## [Data extract]
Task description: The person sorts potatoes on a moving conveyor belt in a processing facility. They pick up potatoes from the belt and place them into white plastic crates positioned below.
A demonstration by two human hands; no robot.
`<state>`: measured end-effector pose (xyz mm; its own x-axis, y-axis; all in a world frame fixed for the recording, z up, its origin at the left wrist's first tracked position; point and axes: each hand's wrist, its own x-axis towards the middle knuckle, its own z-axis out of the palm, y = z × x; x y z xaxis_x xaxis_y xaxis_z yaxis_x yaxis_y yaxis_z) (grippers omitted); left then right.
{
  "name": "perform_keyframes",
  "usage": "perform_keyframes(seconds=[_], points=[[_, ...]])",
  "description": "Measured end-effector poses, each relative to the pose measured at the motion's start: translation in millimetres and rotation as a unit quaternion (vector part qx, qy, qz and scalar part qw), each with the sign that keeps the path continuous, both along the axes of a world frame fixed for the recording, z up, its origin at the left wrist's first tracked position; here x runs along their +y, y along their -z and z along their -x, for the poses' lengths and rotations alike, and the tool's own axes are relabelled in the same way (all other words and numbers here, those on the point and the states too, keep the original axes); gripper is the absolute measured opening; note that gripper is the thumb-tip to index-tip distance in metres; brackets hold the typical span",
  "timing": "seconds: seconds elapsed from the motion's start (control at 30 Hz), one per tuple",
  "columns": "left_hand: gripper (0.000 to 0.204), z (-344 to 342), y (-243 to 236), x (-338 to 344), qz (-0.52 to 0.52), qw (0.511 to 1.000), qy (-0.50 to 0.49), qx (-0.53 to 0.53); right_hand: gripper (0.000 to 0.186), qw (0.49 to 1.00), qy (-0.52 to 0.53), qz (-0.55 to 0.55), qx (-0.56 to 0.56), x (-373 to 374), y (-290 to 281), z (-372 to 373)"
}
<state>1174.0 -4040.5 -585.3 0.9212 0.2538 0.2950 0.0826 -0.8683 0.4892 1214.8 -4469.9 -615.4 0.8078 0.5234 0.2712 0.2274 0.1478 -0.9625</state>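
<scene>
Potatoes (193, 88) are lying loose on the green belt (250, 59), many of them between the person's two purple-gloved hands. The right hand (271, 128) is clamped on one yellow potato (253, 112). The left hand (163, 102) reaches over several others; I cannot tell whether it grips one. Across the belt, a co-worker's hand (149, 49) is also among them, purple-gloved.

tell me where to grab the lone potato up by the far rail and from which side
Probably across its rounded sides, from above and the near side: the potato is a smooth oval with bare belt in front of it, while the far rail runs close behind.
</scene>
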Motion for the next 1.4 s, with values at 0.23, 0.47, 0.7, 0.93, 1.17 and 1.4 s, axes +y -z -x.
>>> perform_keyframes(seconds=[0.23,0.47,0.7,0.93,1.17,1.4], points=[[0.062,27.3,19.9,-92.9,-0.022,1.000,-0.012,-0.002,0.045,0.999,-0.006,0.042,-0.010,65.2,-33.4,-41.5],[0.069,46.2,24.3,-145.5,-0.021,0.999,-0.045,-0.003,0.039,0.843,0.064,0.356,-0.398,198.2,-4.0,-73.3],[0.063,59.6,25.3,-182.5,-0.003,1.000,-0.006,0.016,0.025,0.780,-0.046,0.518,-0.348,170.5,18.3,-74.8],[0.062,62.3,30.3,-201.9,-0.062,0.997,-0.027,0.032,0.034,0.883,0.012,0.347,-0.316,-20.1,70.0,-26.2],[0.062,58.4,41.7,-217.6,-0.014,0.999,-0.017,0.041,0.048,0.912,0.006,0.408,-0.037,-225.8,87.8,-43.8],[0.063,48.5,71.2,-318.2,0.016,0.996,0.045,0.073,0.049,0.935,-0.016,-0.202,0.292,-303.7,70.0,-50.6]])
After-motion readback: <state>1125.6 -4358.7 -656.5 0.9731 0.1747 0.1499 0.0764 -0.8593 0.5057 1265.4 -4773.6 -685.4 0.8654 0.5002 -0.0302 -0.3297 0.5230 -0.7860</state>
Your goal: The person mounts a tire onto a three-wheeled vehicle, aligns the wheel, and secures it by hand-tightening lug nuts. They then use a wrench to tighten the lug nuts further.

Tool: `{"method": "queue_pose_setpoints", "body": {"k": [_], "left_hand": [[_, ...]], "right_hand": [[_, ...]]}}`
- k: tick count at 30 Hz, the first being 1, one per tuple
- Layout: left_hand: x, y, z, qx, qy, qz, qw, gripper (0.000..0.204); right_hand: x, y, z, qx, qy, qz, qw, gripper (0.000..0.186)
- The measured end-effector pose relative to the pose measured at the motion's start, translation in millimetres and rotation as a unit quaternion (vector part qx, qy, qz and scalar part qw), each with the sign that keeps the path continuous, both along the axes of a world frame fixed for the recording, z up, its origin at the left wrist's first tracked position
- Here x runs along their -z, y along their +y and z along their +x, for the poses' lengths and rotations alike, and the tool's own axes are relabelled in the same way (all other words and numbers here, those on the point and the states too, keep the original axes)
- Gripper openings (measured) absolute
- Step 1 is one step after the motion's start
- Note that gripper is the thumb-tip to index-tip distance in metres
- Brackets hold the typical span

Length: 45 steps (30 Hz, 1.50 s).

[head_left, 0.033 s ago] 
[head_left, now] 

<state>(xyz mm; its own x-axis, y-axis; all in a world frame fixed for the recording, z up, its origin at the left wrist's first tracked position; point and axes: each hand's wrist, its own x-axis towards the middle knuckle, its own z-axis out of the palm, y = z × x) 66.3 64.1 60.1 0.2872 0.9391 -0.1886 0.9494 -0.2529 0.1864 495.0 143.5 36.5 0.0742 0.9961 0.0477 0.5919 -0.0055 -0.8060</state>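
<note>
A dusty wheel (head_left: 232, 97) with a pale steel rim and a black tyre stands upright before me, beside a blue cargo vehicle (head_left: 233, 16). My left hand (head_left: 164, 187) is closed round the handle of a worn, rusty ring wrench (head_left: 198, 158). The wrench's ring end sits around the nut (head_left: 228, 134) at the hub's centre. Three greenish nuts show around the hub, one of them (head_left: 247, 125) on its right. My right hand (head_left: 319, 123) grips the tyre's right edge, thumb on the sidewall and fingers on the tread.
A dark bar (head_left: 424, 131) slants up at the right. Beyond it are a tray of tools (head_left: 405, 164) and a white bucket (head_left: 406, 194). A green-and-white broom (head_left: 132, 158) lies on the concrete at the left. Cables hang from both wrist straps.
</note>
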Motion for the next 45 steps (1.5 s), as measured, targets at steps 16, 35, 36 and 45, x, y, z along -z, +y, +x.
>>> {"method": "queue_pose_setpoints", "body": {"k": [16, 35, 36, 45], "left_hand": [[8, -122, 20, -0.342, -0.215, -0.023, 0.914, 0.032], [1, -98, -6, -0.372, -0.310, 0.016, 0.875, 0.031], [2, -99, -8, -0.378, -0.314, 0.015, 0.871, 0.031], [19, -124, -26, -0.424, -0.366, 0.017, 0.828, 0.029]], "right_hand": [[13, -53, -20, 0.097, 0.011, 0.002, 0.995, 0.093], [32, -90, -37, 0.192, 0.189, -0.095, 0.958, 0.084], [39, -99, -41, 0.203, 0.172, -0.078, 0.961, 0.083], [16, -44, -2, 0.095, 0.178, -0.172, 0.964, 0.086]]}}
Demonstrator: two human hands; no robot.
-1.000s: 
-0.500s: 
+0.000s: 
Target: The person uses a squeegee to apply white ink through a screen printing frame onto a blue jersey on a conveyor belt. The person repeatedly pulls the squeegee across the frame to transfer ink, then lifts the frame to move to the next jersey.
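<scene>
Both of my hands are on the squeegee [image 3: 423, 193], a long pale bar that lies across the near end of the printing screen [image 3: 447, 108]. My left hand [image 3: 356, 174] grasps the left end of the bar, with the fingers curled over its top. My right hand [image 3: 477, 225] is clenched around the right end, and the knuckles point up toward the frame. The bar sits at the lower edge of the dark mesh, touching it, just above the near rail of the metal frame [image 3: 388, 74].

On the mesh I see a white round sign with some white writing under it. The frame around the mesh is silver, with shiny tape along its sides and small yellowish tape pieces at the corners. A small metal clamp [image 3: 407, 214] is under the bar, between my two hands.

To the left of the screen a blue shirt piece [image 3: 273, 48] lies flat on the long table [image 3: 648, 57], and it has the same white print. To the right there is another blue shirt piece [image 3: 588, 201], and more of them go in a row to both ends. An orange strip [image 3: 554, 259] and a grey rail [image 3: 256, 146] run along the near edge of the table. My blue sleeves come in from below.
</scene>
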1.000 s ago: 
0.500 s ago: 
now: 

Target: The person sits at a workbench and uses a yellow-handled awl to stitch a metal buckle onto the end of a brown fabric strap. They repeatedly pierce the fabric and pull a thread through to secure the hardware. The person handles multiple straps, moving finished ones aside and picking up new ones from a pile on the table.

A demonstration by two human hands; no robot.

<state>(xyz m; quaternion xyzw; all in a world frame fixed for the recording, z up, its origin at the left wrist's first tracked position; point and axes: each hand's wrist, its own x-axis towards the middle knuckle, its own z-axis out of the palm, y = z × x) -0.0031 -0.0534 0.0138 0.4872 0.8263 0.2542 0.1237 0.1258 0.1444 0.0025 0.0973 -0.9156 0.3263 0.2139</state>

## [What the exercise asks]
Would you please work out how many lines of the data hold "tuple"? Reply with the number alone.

## [Expected answer]
2